Tabii bunlar toplumda ister istemez, “Hocam, madem bu kadar yakından takip ediyorsun, bu kadar eleştiriyorsun, siyasetin içinde yer alarak bu konularda bir şeyler yap” baskısı oluşturdu ve kendimizi böyle bir süreç içinde bulduk. Kocaeli’nde yoğun bir şekilde çalışıyorum. Şu anda mesela Gebze’deyim. Gebze’de gün boyu çalıştık. Esnaflar, dernekler her yerde konuşuyoruz. Günde belki 5-6 kez konuşma yapıyorum. Yüzlerce esnafla buluşuyoruz. Sağ olsunlar önemli bir teveccüh de var. Kocaeli’nde beni hem ulusal anlamda tanıyan çok kişi var hem de yerel anlamda tanıyan çok kişi var. Burada 17 yıl boyunca uzman doktor olarak hizmet ettim. 100 binlerce kişiye verdiğimiz bir hizmet var. Burada 2003’ten beri, İnsan Hakları alanında yoğun şekilde çok etkin bir dönem geçirdim. Medyada çok iyi karşılandı. Kocaeli’nde yerel basın mensupları A’dan Z’ye beni çok iyi tanır, hepsi çok ilgiyle, çok dikkatle karşıladı. Her kesimden insanın takdiri geldi, sağolsunlar. Farklı kesimlerden de destek alıyoruz. Çok ilginçtir; mesela bana gelen iletilerde, “Hocam, ben aile boyu MHP’liyim, ama seni tanıyorum, hayatta HDP’ye oy vermeyi hiç düşünmezdim ama bu sefer oyum HDP’ye” diyen de var. “Ben önceden HDP il binalarına saldırmış bir ülkücü idim, bu süreç içinde uğradığım mağduriyetler bana işin gerçeğini gösterdi. Gözüm açıldı, sizi takip ettim, madem oradasınız artık bundan sonra oyum HDP’yedir” şeklinde böyle yüzlerce mesaj geldi. Bunlar beni sevindiriyor Sedat Bey. Çünkü şahsımla veya partimle ilgili değil, bu toplum için bir umuttur. Çünkü insanlar sonunda hak ve adalet paydasında bir değerlendirme yaptıklarında, o kimliklerden soyunup, özeleştiri yapıp hakkaniyetli seçimler yapabilir. Bu noktada bizler, ben, Cihangir Hoca, Yüksel Hoca gibi isimleri çok önemli ve değerli buluyorum. Çünkü bu toplumda, işte bu kimlik çatışmalarını önleyen, herkesi ortak paydalarda bir araya getirebilecek bir gücümüz olduğunu düşünüyorum. Ve inşallah hepimiz Meclis’te oluruz ve bu düşüncelerimizi orada gerçekleştiririz diye temenni ediyorum.

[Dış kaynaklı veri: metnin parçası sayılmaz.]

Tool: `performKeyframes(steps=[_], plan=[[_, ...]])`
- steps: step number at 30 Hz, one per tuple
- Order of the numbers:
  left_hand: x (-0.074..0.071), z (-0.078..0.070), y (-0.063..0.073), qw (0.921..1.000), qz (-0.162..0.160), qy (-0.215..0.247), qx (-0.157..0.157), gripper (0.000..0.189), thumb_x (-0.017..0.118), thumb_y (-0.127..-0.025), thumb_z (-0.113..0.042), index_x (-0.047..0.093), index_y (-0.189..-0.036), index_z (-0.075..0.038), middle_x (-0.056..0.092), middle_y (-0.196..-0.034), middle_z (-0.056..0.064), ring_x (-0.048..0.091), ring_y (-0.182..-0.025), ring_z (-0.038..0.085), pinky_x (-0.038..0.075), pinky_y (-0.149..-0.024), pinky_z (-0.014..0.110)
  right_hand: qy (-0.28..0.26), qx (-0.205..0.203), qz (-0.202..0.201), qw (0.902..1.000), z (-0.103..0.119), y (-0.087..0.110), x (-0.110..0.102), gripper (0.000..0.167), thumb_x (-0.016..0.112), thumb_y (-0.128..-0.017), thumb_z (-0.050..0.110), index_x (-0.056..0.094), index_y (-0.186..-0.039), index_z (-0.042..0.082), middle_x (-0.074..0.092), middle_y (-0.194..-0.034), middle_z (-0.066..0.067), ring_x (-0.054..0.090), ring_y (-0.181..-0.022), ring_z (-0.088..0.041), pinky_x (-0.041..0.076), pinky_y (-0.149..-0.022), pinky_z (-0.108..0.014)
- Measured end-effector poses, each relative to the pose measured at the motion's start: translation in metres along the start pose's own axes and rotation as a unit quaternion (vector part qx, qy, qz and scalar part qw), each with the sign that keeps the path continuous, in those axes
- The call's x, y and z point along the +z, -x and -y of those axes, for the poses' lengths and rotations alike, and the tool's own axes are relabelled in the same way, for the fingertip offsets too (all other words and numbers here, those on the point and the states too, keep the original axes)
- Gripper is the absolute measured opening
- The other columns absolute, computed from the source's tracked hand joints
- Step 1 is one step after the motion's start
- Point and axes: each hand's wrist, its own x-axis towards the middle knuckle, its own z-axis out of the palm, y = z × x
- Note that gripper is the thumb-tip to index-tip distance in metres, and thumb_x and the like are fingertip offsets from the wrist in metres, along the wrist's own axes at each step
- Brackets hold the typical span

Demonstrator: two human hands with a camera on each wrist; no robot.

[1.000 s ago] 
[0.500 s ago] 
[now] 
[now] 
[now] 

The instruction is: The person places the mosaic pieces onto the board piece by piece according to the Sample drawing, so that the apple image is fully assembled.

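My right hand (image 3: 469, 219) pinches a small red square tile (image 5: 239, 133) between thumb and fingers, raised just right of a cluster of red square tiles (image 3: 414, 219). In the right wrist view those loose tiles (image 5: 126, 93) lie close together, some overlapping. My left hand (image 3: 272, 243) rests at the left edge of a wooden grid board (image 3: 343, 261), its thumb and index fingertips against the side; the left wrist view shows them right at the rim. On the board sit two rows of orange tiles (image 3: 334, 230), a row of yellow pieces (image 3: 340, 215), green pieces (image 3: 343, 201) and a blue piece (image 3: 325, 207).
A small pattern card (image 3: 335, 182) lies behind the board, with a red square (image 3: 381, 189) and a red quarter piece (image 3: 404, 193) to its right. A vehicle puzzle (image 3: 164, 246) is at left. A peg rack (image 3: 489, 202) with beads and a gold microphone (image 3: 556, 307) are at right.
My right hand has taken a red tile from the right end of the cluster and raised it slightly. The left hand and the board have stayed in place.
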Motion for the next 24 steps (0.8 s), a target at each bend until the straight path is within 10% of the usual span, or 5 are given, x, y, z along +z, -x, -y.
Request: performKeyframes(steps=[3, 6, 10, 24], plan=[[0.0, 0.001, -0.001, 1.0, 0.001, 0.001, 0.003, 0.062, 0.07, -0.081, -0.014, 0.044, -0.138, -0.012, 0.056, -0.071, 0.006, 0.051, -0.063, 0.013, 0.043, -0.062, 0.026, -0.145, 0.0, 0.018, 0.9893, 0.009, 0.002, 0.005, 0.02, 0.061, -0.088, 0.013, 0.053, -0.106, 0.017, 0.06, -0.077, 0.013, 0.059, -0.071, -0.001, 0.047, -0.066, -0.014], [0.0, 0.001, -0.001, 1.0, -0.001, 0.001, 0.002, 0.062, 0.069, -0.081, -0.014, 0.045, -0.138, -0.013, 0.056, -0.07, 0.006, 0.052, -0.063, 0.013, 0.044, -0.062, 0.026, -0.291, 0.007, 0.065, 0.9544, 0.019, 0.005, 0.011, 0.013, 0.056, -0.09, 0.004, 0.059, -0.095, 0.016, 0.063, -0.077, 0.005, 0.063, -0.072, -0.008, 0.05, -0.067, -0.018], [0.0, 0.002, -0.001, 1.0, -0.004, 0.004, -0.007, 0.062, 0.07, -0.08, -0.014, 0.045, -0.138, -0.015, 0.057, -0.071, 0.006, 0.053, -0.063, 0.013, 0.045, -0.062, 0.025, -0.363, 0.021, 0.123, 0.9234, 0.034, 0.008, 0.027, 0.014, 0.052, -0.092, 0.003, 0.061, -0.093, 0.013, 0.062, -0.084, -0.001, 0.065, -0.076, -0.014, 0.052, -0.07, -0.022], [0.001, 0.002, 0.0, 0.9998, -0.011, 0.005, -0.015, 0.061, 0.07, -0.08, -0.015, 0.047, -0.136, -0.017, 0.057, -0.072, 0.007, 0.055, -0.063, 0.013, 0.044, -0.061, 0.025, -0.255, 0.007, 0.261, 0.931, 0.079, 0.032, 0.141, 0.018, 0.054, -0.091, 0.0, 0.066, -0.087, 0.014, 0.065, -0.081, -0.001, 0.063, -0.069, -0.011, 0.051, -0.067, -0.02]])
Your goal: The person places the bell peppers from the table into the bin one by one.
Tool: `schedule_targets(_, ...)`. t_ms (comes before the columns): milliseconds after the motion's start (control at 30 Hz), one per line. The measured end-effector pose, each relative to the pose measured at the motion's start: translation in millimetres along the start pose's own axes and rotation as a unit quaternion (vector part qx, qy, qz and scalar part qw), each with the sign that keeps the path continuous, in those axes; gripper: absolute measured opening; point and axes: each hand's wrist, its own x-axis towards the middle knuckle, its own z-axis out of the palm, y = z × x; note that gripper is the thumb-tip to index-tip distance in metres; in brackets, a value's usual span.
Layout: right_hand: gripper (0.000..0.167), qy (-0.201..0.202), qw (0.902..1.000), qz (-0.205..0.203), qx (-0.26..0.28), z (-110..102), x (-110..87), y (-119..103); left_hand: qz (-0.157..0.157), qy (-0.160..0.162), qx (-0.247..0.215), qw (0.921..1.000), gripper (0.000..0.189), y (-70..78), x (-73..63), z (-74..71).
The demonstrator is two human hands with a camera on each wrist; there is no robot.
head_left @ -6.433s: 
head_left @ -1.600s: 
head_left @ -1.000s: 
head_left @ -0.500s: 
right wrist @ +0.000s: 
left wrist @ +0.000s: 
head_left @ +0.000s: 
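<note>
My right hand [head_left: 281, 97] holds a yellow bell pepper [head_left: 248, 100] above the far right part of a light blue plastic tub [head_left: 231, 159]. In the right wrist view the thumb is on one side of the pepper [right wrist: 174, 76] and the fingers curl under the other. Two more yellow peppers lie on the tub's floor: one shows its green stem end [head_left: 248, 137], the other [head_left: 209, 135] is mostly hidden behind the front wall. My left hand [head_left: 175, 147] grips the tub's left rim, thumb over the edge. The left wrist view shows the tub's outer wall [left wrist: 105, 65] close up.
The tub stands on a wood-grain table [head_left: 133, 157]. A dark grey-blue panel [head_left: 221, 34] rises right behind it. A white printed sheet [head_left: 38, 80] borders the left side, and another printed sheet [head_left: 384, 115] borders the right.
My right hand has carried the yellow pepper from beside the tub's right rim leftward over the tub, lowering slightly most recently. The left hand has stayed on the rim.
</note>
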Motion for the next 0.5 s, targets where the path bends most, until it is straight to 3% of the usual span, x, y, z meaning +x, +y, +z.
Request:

Peki Hocam. Cihangir Hoca ile devam edelim. Demin söylemiştim ya, siz Numan Kurtulmuş’la birlikte HAS Parti’yi kurmuştunuz. Siz İstanbul 3. Bölge 9. sıra adayısınız. Numan Kurtulmuş da Adalet ve Kalkınma Partisi’nin 3. Bölge 1. sıra adayı. Seçim çalışmaları sırasında hiç karşılaştınız mı? Bir onu sorayım. İkincisi, asıl soru: Şu âna kadar seçim bölgenizdeki çalışmalarda ne gördünüz, izleniminiz nedir?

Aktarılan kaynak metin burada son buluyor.